Фёдор медленно сел, склонив голову. Молчание повисло между ними — не тяжёлое, а просто… пустое. Наконец он поднял взгляд.
— Прежде чем я уйду… хочу знать. Таких, как ты… много?
Сущность задумалась. Её лицо — его лицо — на миг стало чем-то большим, чем плоть: сетью мерцающих точек, галактик в миниатюре.
— И много, и один… и вовсе нет, — ответила она, и её голос зазвучал эхом из глубин космоса. — В далёких мирах космоса вспыхивают цивилизации. Каждую минуту. И угасают. Но единицам суждено взлететь вверх. Остальные же остаются песком. Реальность… это бесконечное кладбище. С крестами.
Фёдор вглядывался в это странное существо, пытаясь понять.
— А что отличает тех, кто взлетел, от тех, кто под крестом?
Сущность улыбнулась. Её улыбка не была ни доброй, ни злой. Она была похожа на излом пространства.
— У тех, кто взлетел… — она медленно подняла руку и мягко, почти нежно, прикоснулась ладонью к его солнечному сплетению, — …нет креста.

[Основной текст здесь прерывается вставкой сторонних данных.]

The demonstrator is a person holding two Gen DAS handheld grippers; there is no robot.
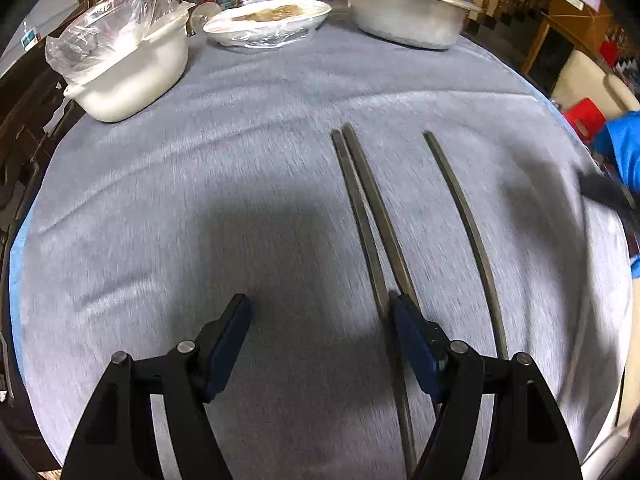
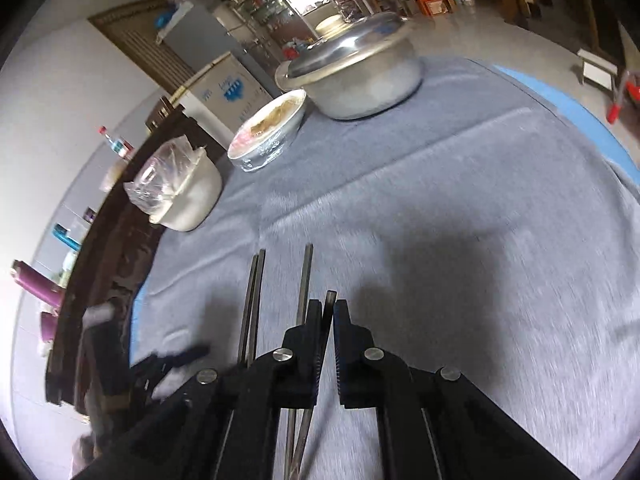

Удар был не физическим. Он был внутри. Как вспышка ослепительного белого света, растворяющего все вопросы, все сомнения, всю тяжесть прожитых лет. Это не было знанием. Это было… освобождением от необходимости знать.
Фёдор открыл глаза. Потолок. Белый, шершавый, больничный. Он лежал в палате. Тело было чужим, тяжёлым, словно налитым свинцом. Каждая мышца горела тихим, тлеющим огнём слабости. Но он был жив.
С трудом, превозмогая дрожь в руках, он поднялся. Мир покачнулся. Он сделал шаг, потом ещё один, цепляясь за стену. Дышалось тяжело, будто лёгкие забыли, как это делать.
— Остановитесь! — тонкий, испуганный голос.
Маленькая медсестра, хрупкая, как тростинка, загородила ему путь к выходу. Глаза у неё были круглые от ужаса — не перед ним, а за него.
— Вы должны лежать! Сейчас позову врача!
Он хотел было оттолкнуть её, но рука не поднялась. Просто стоял, опираясь о косяк, и ждал.
Врач пришёл быстро. Мужчина лет пятидесяти, с умным, измождённым лицом, на котором читалось неподдельное потрясение.
— Вы… вы в шоке должны быть, — прошептал он, глядя на него как на призрака. — Токсин, который в вас ввели… он убивает кита за две минуты. А вы… вы просто встали.
Фёдор лишь хрипло выдохнул:
— Клац. Вызовите Клац.
Врач кивнул, не споря. Он понимал — существо, пережившее такую дозу яда, уже не подчиняется законам медицины.
Она пришла быстро. Надежда Клац была в своём чёрном, безупречном костюме, но на этот раз без намёка на игру или позу. Её лицо было жёстким, сосредоточенным. Она вошла, окинула его взглядом — с ног до головы, оценивая не ущерб, а изменение.
— Фёдор, — просто сказала она, отсекая всё лишнее.
Он стоял, всё ещё держась за стену, но теперь его спина была прямее. В глазах, ещё помутнённых ядом и слабостью, зажёгся тот самый стальной огонёк, который она помнила. Но теперь в нём не было ярости. Была решимость.
Он посмотрел на неё, потом на своё отражение в тёмном окне — измождённое, бледное, но живое.
— Я решил, — сказал он, и голос его, хоть и тихий, прозвучал на весь кабинет с силой приговора. — Готов. Буду Патриархом.
Он не сказал «хочу» или «согласен». Он сказал «буду». Как констатацию. Как новый обет.
Клац не улыбнулась. Не вздохнула с облегчением. Она лишь медленно, почти торжественно, кивнула. Она видела не старого солдата, согласившегося на последнюю должность. Она видела человека, вернувшегося с войны с самим собой. И поняла — этот человек принёс оттуда не мир, а приговор всему старому миру. И первым делом поставит крест не на могиле врага, а на могиле той системы, которую когда-то защищал.
А креста у него, как выяснилось, не было.
Теперь он был свободен. И это было страшнее любой его ярости.